Task requirements:
When the line with "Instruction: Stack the" is reached, include it and stop; before that, copy each line of the listing exactly from the first.
>>>
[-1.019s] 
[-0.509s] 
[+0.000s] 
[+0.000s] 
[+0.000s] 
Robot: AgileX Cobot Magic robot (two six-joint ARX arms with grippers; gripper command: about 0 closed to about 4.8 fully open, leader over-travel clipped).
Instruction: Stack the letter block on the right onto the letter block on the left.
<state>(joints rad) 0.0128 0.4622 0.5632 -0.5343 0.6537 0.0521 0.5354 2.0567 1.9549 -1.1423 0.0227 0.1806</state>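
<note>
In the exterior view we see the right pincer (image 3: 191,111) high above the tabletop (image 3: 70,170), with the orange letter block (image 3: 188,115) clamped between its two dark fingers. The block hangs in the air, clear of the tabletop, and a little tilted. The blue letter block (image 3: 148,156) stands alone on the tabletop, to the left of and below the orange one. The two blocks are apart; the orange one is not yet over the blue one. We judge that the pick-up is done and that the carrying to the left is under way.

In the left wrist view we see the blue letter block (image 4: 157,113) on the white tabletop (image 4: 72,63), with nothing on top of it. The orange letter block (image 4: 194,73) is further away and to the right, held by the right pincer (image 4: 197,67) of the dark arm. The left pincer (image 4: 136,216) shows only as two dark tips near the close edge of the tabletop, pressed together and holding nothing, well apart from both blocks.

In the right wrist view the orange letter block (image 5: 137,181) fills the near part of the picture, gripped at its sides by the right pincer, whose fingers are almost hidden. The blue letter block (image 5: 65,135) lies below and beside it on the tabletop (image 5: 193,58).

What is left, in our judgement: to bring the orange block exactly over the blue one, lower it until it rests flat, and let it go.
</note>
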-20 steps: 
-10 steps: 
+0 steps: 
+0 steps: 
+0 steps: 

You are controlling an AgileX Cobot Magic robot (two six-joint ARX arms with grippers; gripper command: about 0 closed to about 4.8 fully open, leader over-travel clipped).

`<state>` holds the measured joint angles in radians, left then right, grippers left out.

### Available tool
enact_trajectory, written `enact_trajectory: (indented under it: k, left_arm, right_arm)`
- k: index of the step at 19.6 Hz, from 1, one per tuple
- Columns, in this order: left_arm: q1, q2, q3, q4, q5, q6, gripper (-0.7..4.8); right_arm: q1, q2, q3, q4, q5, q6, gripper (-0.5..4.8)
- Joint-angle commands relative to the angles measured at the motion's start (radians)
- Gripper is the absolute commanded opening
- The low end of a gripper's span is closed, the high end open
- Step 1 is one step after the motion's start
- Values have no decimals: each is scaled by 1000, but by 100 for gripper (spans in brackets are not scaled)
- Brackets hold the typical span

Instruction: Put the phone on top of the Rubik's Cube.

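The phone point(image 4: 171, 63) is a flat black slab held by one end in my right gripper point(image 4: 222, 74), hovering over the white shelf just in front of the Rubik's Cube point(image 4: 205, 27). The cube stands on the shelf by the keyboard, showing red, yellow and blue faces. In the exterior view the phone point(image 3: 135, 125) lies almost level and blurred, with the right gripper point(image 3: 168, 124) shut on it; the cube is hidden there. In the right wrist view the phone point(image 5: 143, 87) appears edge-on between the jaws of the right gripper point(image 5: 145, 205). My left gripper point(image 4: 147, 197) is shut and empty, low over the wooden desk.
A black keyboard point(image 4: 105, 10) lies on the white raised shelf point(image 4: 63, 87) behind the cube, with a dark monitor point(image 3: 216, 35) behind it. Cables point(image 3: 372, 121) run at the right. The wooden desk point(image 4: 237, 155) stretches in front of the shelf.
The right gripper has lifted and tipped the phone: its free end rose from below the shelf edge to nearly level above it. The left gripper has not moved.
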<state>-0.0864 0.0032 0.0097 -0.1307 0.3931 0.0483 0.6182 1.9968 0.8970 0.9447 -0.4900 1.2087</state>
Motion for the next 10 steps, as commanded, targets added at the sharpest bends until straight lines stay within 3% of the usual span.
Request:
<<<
Solved exercise:
[-1.019s] 
[-0.509s] 
[+0.000s] 
[+0.000s] 
[+0.000s] 
Robot: AgileX Cobot Magic robot (two six-joint ARX arms with grippers; gripper command: about 0 closed to about 4.8 fully open, leader over-travel clipped).
Instruction: Stack the letter block on the right onto the letter block on the left.

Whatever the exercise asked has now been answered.